Work out how many lines of the data contain "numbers" and reply with that number alone.

● Dataset entries:
· · · · ·

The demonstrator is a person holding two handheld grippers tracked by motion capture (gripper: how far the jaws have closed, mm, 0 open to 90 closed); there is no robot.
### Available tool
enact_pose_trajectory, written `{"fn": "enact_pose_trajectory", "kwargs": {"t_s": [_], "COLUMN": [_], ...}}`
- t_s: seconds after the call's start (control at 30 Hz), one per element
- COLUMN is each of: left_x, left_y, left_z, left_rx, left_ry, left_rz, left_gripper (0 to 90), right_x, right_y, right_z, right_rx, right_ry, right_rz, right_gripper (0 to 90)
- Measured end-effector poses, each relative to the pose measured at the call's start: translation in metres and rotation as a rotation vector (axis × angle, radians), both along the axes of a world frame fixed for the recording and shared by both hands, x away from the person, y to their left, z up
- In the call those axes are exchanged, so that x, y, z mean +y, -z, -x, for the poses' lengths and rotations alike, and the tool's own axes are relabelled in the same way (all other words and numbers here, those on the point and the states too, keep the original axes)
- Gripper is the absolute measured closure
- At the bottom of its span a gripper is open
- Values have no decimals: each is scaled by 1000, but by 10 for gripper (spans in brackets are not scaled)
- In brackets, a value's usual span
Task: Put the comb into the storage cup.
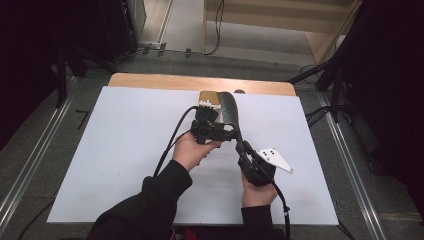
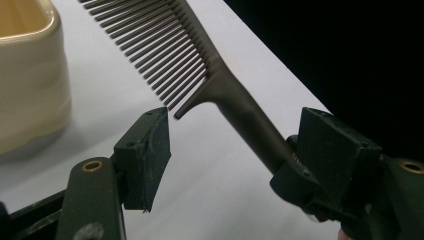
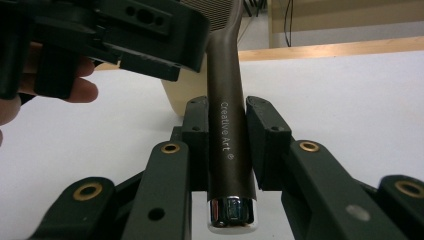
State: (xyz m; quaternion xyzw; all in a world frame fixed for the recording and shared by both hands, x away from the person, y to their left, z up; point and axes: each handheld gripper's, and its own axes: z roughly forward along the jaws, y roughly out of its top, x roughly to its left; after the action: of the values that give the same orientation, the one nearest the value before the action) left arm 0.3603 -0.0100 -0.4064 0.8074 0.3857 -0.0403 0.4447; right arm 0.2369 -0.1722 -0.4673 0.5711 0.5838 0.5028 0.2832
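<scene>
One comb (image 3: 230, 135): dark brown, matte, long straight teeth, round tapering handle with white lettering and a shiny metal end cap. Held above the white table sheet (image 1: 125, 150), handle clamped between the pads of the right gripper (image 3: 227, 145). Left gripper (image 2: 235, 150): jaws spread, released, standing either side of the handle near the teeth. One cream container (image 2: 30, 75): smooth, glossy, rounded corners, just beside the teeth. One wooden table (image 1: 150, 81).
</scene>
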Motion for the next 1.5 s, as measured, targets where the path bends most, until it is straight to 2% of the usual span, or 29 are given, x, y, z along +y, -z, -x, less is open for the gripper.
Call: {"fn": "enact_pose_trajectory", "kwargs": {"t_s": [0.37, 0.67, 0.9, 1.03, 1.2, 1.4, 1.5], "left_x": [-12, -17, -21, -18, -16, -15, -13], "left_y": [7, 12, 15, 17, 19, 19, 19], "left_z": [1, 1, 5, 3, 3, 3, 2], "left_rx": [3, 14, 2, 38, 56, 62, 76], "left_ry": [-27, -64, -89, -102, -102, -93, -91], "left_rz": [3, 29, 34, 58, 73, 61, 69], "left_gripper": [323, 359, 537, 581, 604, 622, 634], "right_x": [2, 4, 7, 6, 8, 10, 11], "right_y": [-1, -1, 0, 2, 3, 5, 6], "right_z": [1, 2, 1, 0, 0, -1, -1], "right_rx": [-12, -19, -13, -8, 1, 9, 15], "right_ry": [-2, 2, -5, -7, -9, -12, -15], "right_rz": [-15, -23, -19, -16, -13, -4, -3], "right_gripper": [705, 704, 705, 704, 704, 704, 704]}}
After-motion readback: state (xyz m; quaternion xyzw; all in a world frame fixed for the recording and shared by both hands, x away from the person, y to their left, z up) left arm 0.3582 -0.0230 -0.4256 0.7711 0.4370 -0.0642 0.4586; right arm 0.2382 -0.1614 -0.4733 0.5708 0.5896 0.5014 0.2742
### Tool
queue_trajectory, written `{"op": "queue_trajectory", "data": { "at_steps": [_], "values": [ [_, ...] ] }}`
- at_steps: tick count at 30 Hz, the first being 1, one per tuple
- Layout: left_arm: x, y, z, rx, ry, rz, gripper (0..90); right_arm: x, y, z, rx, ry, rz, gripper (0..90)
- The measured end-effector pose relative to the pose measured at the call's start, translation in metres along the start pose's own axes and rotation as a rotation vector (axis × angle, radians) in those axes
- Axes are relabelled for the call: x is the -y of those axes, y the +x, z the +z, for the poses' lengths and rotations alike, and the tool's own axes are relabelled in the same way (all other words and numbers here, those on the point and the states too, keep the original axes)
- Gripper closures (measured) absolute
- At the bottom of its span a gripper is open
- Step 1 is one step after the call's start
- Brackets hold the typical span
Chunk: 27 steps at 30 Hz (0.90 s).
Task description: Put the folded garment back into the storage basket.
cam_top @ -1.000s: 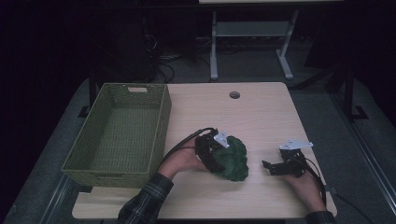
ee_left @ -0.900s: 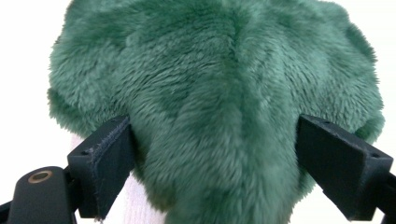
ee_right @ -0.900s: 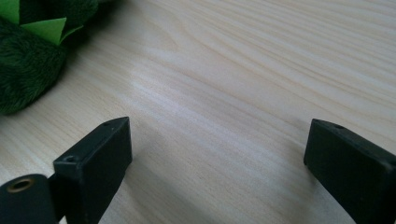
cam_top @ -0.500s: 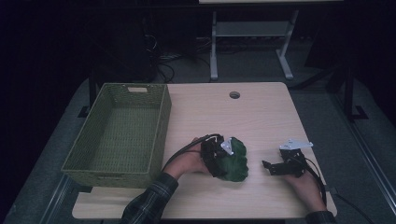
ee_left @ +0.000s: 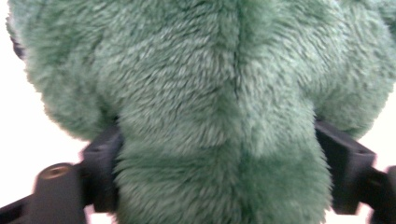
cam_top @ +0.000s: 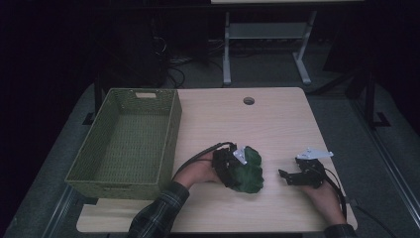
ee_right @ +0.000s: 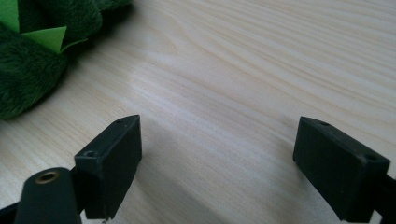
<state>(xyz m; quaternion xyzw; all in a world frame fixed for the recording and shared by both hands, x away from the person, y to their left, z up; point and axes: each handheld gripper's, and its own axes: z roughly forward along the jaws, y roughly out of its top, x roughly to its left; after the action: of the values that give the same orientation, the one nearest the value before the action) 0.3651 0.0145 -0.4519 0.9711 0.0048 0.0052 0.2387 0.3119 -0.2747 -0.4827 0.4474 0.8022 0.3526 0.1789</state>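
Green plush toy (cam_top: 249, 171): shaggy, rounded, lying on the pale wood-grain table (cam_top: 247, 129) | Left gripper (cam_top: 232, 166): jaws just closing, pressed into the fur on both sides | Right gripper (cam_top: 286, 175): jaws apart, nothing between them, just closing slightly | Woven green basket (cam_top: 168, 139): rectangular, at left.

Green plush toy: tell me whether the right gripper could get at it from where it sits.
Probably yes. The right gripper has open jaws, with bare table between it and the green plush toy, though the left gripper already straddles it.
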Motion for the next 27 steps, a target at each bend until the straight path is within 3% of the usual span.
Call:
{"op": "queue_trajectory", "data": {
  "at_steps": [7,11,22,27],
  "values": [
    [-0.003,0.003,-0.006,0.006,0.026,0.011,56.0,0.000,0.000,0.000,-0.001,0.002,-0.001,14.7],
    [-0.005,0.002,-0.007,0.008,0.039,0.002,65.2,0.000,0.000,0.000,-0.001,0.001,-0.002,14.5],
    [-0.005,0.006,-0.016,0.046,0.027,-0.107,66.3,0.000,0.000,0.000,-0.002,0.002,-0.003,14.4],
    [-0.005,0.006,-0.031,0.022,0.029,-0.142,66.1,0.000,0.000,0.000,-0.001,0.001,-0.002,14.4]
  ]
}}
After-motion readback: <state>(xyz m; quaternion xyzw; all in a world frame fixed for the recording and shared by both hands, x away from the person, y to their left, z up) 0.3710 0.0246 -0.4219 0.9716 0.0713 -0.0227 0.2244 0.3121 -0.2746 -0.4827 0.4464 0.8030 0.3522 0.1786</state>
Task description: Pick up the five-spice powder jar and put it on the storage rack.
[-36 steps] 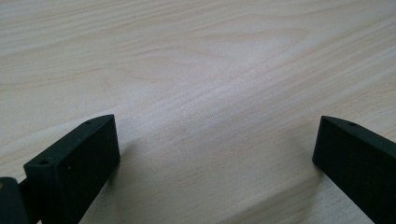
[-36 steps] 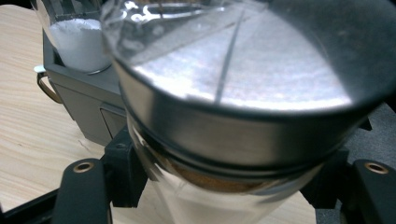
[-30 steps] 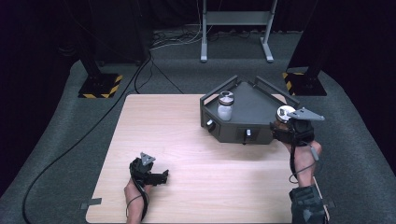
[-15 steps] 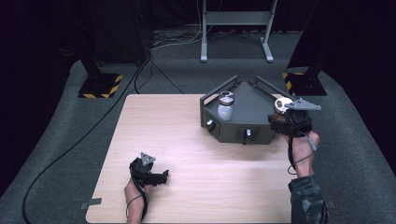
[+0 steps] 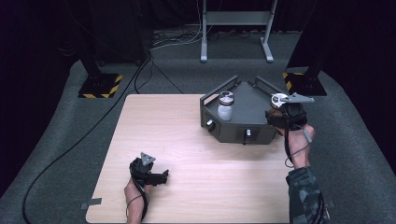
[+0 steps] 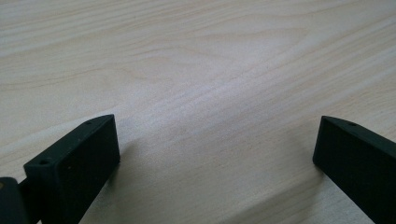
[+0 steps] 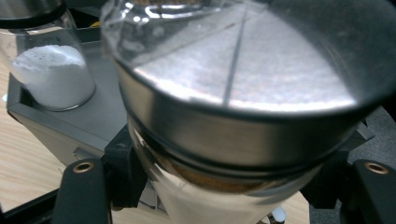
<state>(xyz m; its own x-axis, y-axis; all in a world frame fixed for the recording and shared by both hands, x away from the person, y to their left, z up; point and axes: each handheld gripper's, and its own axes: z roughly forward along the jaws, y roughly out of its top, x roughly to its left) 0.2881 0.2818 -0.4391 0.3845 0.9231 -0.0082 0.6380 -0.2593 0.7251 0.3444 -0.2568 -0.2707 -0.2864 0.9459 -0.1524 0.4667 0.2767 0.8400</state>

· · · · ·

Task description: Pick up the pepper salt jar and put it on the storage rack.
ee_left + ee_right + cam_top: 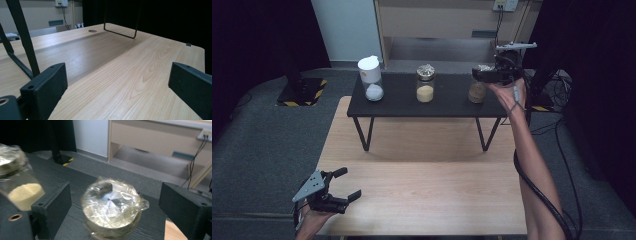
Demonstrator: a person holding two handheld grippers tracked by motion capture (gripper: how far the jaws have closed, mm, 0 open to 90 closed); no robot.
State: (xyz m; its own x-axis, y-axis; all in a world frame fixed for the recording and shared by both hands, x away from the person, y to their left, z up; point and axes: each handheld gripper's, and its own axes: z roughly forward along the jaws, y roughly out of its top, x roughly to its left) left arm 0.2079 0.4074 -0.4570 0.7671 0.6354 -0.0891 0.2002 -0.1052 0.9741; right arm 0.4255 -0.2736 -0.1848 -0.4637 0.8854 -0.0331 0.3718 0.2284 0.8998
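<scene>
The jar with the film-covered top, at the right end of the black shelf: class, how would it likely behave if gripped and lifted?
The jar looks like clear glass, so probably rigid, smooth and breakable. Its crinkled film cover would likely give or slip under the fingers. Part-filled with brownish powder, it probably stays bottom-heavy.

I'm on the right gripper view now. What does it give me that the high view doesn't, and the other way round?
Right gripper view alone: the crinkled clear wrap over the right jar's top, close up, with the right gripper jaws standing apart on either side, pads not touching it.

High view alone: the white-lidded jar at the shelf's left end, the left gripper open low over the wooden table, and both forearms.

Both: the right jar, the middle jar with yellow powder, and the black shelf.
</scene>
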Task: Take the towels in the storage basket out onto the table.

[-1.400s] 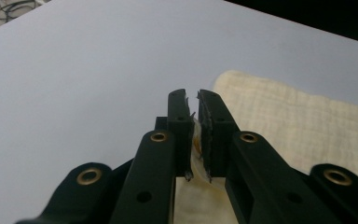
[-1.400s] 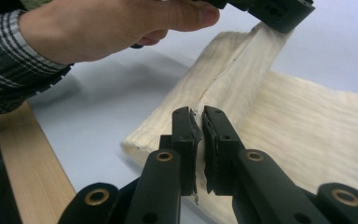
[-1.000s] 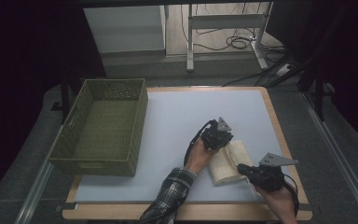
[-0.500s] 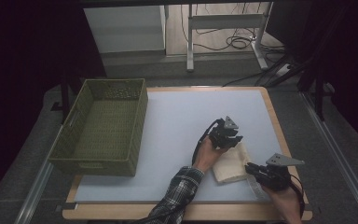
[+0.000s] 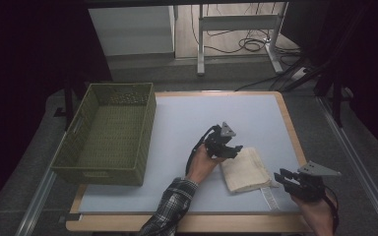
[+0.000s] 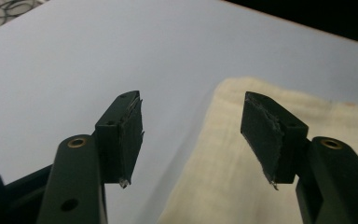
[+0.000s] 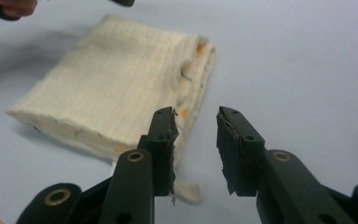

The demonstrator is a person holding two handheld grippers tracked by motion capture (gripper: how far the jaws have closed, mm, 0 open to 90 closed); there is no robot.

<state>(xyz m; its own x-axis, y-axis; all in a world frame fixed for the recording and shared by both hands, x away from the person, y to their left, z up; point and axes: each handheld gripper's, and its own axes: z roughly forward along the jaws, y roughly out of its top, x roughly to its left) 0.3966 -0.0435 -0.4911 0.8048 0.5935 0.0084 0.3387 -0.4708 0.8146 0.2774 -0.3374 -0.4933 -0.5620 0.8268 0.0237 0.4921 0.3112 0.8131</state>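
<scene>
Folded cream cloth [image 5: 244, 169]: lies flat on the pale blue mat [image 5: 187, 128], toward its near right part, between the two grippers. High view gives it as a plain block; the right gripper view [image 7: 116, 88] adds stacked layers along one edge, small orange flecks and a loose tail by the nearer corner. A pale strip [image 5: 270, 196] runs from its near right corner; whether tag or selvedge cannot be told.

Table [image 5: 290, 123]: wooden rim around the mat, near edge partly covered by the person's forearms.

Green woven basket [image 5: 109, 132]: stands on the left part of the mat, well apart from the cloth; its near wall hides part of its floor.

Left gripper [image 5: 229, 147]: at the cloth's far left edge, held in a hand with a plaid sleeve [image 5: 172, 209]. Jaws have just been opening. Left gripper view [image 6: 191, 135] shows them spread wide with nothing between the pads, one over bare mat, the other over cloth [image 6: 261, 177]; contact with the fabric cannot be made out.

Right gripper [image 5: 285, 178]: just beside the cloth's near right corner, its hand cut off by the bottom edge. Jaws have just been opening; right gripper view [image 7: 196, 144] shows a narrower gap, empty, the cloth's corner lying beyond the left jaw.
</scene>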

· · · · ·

● Written solution:
2